When this decision was made, though, the monitor overseeing equal protection improvements reported that the court had made little progress in fixing many of its racial disparities. The court’s treatment of kids was statistically related to their race — with Black kids punished with confinement in a correctional facility more often than their white peers. This remains true, according to data the court releases.
“The data indicate that disproportionate minority contact has been present in each of the steps of the juvenile justice system and has remained steady or constant since 2010,” the monitor, Michael Leiber, wrote in 2018.
The due process monitor, Simkins, reported in 2018 that “significant problems” remained in how children were being transferred to adult court.
Spickler said the judge’s decision on whether or not to transfer kids is one of the most important parts of the job because of the repercussions for the child.
“The juvenile court represents the last stop in what can be the end of a life in a lot of ways,” Spickler said. “Once you get into the criminal legal system as an adult, it can be a very limited set of opportunities for you. … If we can keep the child out of that system, then we have a chance.”
A transfer of power?
On Aug. 4, voters will choose between Michael, Judge Tarik Sugarmon, William “Ray” Glasgow and Dee Shawn Peoples.
Peoples and Glasgow had raised little to no money as of early April, according to required financial disclosures, which makes it unlikely they’ll be able to challenge Michael.

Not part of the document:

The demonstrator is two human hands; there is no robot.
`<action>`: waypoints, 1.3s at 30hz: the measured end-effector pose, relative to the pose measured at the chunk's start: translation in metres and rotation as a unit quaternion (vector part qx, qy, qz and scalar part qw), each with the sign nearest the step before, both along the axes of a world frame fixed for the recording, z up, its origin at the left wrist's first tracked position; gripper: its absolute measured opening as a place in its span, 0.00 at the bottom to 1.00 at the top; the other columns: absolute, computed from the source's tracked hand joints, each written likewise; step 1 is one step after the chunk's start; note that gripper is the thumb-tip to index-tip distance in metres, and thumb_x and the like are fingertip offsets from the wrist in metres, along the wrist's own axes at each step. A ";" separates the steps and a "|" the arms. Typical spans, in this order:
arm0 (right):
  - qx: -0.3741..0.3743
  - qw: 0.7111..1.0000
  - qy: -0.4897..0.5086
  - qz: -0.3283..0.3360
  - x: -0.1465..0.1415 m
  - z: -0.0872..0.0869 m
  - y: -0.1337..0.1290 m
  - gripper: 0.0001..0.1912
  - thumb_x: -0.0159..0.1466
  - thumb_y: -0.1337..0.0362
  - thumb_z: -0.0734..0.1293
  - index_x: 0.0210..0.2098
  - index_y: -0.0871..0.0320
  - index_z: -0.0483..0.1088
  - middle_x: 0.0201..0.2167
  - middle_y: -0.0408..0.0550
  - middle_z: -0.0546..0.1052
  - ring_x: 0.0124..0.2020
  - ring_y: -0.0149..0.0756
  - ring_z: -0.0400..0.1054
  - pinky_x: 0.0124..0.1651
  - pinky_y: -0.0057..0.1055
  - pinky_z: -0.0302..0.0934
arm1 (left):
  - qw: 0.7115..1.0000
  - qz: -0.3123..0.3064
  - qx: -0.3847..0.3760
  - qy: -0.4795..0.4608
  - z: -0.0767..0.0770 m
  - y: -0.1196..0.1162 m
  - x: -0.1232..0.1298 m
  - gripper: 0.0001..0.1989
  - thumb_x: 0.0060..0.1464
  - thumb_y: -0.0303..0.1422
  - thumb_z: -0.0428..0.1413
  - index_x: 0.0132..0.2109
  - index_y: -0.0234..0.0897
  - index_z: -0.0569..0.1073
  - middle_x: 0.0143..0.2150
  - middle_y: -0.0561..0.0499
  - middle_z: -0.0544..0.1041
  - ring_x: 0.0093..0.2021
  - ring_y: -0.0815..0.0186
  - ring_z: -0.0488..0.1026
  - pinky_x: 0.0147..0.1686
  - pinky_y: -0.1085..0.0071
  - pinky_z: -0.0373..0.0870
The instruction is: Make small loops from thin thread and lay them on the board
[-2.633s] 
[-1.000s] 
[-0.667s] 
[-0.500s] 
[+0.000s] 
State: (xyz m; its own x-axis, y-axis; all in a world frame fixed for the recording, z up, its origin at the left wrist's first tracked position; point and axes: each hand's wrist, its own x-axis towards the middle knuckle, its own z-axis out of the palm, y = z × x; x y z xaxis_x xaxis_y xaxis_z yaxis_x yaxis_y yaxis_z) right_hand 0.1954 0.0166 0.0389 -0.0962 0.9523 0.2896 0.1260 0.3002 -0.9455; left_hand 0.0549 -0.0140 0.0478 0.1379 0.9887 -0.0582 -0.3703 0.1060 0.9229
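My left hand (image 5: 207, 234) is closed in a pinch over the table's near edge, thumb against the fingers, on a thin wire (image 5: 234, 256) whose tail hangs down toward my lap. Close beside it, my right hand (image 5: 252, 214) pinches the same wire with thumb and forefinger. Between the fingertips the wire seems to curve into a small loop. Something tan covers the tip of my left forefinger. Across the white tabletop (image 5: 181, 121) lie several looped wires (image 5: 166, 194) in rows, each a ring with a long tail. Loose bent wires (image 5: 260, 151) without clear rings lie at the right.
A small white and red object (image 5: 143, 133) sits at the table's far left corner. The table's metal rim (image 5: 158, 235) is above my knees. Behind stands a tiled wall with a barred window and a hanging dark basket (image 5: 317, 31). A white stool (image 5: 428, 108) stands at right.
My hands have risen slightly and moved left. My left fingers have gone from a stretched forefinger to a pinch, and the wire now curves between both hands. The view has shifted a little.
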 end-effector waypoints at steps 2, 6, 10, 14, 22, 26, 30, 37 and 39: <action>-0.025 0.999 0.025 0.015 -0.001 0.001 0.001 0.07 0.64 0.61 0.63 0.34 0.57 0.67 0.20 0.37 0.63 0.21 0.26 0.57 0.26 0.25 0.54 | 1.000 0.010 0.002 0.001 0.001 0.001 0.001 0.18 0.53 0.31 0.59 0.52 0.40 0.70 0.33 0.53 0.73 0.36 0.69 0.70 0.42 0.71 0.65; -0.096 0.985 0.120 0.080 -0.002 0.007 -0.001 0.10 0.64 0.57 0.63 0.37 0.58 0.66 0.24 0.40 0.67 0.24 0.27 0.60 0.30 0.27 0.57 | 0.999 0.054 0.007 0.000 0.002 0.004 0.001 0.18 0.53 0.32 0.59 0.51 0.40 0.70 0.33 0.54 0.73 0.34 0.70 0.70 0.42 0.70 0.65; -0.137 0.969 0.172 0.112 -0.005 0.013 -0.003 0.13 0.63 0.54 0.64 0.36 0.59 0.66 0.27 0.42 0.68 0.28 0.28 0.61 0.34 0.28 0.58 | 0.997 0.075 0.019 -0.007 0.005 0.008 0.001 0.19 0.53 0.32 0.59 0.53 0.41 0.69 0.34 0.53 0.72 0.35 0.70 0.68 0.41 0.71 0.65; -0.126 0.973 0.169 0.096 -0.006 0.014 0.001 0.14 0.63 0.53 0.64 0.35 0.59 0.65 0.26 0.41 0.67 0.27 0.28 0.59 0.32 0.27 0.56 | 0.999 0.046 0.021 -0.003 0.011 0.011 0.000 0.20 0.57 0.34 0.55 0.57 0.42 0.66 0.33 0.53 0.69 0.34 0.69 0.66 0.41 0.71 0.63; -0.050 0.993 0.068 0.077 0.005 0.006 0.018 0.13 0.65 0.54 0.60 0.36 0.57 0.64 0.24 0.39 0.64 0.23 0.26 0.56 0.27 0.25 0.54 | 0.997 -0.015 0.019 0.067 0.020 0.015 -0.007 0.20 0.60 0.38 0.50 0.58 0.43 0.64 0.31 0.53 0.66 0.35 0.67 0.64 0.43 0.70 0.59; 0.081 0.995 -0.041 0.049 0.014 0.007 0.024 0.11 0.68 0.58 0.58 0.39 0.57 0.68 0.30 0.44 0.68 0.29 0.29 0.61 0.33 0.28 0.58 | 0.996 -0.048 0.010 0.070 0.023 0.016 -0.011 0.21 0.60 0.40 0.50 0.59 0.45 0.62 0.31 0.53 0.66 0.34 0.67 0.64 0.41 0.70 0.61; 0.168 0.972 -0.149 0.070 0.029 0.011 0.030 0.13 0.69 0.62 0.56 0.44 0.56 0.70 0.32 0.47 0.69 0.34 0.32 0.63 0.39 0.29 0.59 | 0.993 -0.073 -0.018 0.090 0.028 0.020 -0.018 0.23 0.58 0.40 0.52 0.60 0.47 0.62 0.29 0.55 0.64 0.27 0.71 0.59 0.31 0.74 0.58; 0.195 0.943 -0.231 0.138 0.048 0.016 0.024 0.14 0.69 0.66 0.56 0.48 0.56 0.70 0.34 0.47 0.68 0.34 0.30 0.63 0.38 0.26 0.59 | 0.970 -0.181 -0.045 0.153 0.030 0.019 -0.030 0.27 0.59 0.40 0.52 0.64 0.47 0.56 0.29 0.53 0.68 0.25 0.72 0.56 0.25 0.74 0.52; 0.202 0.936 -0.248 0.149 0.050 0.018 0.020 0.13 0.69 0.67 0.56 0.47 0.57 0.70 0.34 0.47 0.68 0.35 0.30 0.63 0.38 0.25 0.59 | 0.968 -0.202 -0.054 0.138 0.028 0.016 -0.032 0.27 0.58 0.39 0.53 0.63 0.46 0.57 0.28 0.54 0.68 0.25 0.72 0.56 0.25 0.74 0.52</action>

Sugarmon, on the other hand, spent almost $9,000 during the first quarter of 2022, while Michael spent almost $13,000.
Sugarmon is the son of the late civil rights leader and judge Russell Sugarmon Jr., a former part-time employee with the Shelby County Public Defender’s Office and a current municipal court judge.
He criticized Michael’s track record rehabilitating children, the harshness of his judgments and his lack of cooperation with the Countywide Juvenile Justice Consortium, an appointed board that advises local elected officials on the juvenile justice system. It has frequently expressed frustration with the court’s lack of transparency.
If elected, Sugarmon told MLK50 he’ll transfer fewer children to adult court and request that the DOJ resume its oversight of Juvenile Court, as the consortium has recommended. And he said he’ll decrease the number of kids who appear before the Juvenile Judge by expanding existing diversion programs and providing therapy to children after initial offenses.
“We can intercede if there’s some concern about childhood activity and have a counselor work with them for a period of 90 days,” Sugarmon said. “We will provide (counseling and mentoring) services to the family in a location that is in close proximity to the child, their school or their home.”
Though the election is nonpartisan, Michael’s disclosure showed multiple ties to the Republican Party of Shelby County — including contributions from its chairman, Cary Vaughn, and Republican County Commissioner Brandon Morrison — and Sugarmon is a proud Democrat.
In 2014, Michael beat Sugarmon with 54% of the vote. If he does so again on Aug. 4, he’ll win eight more years as one of the county’s most powerful men.